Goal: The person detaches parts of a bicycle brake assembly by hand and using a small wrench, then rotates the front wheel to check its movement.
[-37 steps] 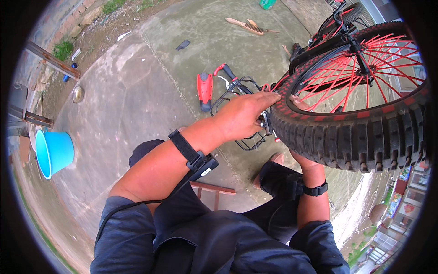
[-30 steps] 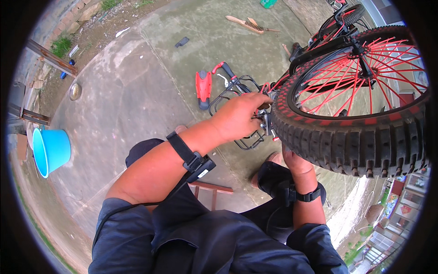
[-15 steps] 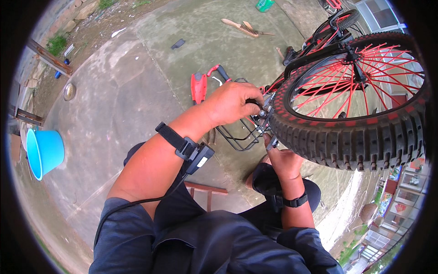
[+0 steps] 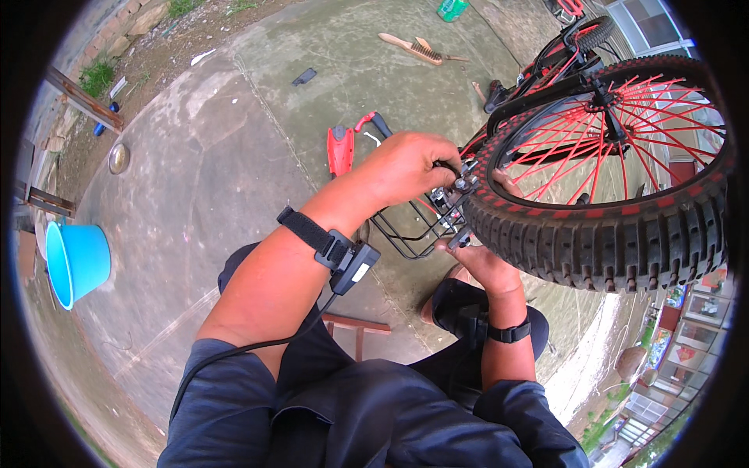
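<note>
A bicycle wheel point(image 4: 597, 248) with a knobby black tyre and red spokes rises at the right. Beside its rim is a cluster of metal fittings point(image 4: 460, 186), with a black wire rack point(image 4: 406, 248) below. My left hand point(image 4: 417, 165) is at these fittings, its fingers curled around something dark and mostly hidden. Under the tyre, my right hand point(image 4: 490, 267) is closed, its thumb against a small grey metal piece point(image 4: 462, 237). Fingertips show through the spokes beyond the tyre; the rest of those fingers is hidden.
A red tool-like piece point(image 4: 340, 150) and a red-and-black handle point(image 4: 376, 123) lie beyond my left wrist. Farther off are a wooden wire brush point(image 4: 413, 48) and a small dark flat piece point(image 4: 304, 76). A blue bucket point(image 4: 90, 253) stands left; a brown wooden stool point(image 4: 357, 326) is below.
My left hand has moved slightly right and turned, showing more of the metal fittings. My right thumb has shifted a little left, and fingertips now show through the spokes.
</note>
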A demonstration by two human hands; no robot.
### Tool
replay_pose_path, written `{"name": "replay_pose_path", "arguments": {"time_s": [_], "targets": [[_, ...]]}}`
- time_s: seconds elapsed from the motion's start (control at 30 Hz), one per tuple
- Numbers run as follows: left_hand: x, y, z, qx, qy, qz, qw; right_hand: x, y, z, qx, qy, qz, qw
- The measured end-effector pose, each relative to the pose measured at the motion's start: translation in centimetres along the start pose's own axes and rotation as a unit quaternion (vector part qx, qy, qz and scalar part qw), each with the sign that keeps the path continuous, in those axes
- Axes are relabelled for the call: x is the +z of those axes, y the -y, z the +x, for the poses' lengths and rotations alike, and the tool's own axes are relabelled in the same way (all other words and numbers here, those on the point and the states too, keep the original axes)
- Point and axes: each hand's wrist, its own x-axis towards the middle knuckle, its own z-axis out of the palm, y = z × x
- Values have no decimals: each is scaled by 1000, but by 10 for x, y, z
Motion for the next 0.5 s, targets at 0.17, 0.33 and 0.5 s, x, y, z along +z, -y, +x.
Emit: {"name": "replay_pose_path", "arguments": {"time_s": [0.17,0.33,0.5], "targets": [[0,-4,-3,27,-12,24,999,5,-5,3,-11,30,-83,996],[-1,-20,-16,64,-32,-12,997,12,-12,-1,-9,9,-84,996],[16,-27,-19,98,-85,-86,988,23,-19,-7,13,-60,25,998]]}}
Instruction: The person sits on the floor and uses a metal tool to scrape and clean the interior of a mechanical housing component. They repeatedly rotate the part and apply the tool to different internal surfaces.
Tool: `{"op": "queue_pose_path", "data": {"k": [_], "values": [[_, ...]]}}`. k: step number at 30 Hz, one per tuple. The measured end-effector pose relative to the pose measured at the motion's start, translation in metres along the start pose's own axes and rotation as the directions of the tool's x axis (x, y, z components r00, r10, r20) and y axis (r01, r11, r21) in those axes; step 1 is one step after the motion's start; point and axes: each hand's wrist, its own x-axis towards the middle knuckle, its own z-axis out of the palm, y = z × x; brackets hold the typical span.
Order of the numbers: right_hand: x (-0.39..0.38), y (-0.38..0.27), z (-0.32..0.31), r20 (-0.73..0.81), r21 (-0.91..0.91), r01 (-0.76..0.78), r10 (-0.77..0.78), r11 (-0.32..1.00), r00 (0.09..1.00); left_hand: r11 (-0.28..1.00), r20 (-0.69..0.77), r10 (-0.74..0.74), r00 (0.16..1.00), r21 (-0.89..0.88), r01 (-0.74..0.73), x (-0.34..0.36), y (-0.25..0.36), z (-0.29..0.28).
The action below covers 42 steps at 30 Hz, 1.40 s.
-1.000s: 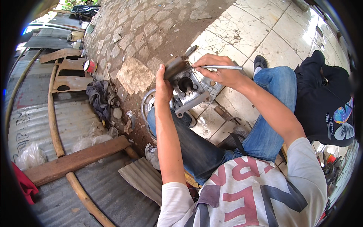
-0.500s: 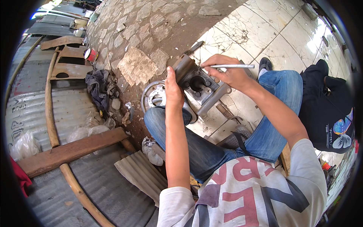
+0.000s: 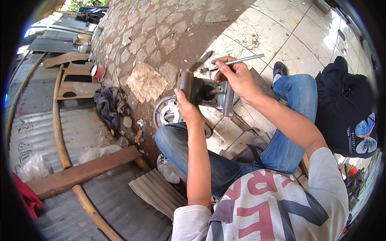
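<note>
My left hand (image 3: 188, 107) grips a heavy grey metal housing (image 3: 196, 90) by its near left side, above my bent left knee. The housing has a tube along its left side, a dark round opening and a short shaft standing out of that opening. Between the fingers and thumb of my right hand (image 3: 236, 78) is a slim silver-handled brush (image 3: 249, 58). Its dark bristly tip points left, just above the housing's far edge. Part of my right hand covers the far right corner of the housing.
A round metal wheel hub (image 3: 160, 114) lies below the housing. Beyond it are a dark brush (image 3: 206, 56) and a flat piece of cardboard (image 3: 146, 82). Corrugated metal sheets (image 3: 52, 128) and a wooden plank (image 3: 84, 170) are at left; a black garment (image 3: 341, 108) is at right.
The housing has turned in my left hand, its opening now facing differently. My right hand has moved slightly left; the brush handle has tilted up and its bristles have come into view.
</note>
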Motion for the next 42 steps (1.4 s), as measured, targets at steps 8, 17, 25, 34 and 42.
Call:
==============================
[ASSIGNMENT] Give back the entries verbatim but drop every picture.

[ANSWER SECTION]
Goal: The person detaches parts of a bicycle brake assembly by hand and using a small wrench, then rotates the front wheel to check its movement.
[-37 steps] 
[-30 steps] 
[-15 steps] 
[+0 steps] 
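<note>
A bicycle wheel point(image 4: 597, 248) with a knobby black tyre and red spokes rises at the right. Beside its rim is a cluster of metal fittings point(image 4: 460, 186), with a black wire rack point(image 4: 406, 248) below. My left hand point(image 4: 417, 165) is at these fittings, its fingers curled around something dark and mostly hidden. Under the tyre, my right hand point(image 4: 490, 267) is closed, its thumb against a small grey metal piece point(image 4: 462, 237). Fingertips show through the spokes beyond the tyre; the rest of those fingers is hidden.
A red tool-like piece point(image 4: 340, 150) and a red-and-black handle point(image 4: 376, 123) lie beyond my left wrist. Farther off are a wooden wire brush point(image 4: 413, 48) and a small dark flat piece point(image 4: 304, 76). A blue bucket point(image 4: 90, 253) stands left; a brown wooden stool point(image 4: 357, 326) is below.
My left hand has moved slightly right and turned, showing more of the metal fittings. My right thumb has shifted a little left, and fingertips now show through the spokes.
</note>
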A demonstration by two human hands; no robot.
### Tool
replay_pose_path, written `{"name": "replay_pose_path", "arguments": {"time_s": [_], "targets": [[_, ...]]}}`
- time_s: seconds elapsed from the motion's start (control at 30 Hz), one per tuple
- Numbers run as follows: left_hand: x, y, z, qx, qy, qz, qw; right_hand: x, y, z, qx, qy, qz, qw
- The measured end-effector pose, each relative to the pose measured at the motion's start: translation in centimetres along the start pose's own axes and rotation as a unit quaternion (vector part qx, qy, qz and scalar part qw), each with the sign that keeps the path continuous, in those axes
- Axes are relabelled for the call: x is the +z of those axes, y the -y, z the +x, for the poses' lengths and rotations alike, and the tool's own axes are relabelled in the same way (all other words and numbers here, those on the point and the states too, keep the original axes)
- Point and axes: each hand's wrist, its own x-axis towards the middle knuckle, its own z-axis out of the palm, y = z × x
- Values have no decimals: each is scaled by 1000, but by 10 for x, y, z
Motion for the next 0.5 s, targets at 0.17, 0.33 and 0.5 s, x, y, z along +z, -y, +x.
Emit: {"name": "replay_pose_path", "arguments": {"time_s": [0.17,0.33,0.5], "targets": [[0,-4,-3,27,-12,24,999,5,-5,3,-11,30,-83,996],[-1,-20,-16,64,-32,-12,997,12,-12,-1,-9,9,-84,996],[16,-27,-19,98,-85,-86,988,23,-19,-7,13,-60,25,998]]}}
Instruction: The person sits on the floor and uses a metal tool to scrape and clean the interior of a mechanical housing component. They repeatedly rotate the part and apply the tool to different internal surfaces.
Tool: `{"op": "queue_pose_path", "data": {"k": [_], "values": [[_, ...]]}}`. k: step number at 30 Hz, one per tuple. The measured end-effector pose relative to the pose measured at the motion's start, translation in metres along the start pose's own axes and rotation as the directions of the tool's x axis (x, y, z components r00, r10, r20) and y axis (r01, r11, r21) in those axes; step 1 is one step after the motion's start; point and axes: each hand's wrist, its own x-axis towards the middle knuckle, its own z-axis out of the palm, y = z × x; brackets hold the typical span.
Order of the numbers: right_hand: x (-0.39..0.38), y (-0.38..0.27), z (-0.32..0.31), r20 (-0.73..0.81), r21 (-0.91..0.91), r01 (-0.76..0.78), r10 (-0.77..0.78), r11 (-0.32..1.00), r00 (0.09..1.00); left_hand: r11 (-0.28..1.00), r20 (-0.69..0.77), r10 (-0.74..0.74), r00 (0.16..1.00), r21 (-0.89..0.88), r01 (-0.74..0.73), x (-0.34..0.36), y (-0.25..0.36), z (-0.29..0.28).
The action below covers 42 steps at 30 Hz, 1.40 s.
-1.000s: 
-0.500s: 
+0.000s: 
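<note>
My left hand (image 3: 188, 107) grips a heavy grey metal housing (image 3: 196, 90) by its near left side, above my bent left knee. The housing has a tube along its left side, a dark round opening and a short shaft standing out of that opening. Between the fingers and thumb of my right hand (image 3: 236, 78) is a slim silver-handled brush (image 3: 249, 58). Its dark bristly tip points left, just above the housing's far edge. Part of my right hand covers the far right corner of the housing.
A round metal wheel hub (image 3: 160, 114) lies below the housing. Beyond it are a dark brush (image 3: 206, 56) and a flat piece of cardboard (image 3: 146, 82). Corrugated metal sheets (image 3: 52, 128) and a wooden plank (image 3: 84, 170) are at left; a black garment (image 3: 341, 108) is at right.
The housing has turned in my left hand, its opening now facing differently. My right hand has moved slightly left; the brush handle has tilted up and its bristles have come into view.
</note>
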Motion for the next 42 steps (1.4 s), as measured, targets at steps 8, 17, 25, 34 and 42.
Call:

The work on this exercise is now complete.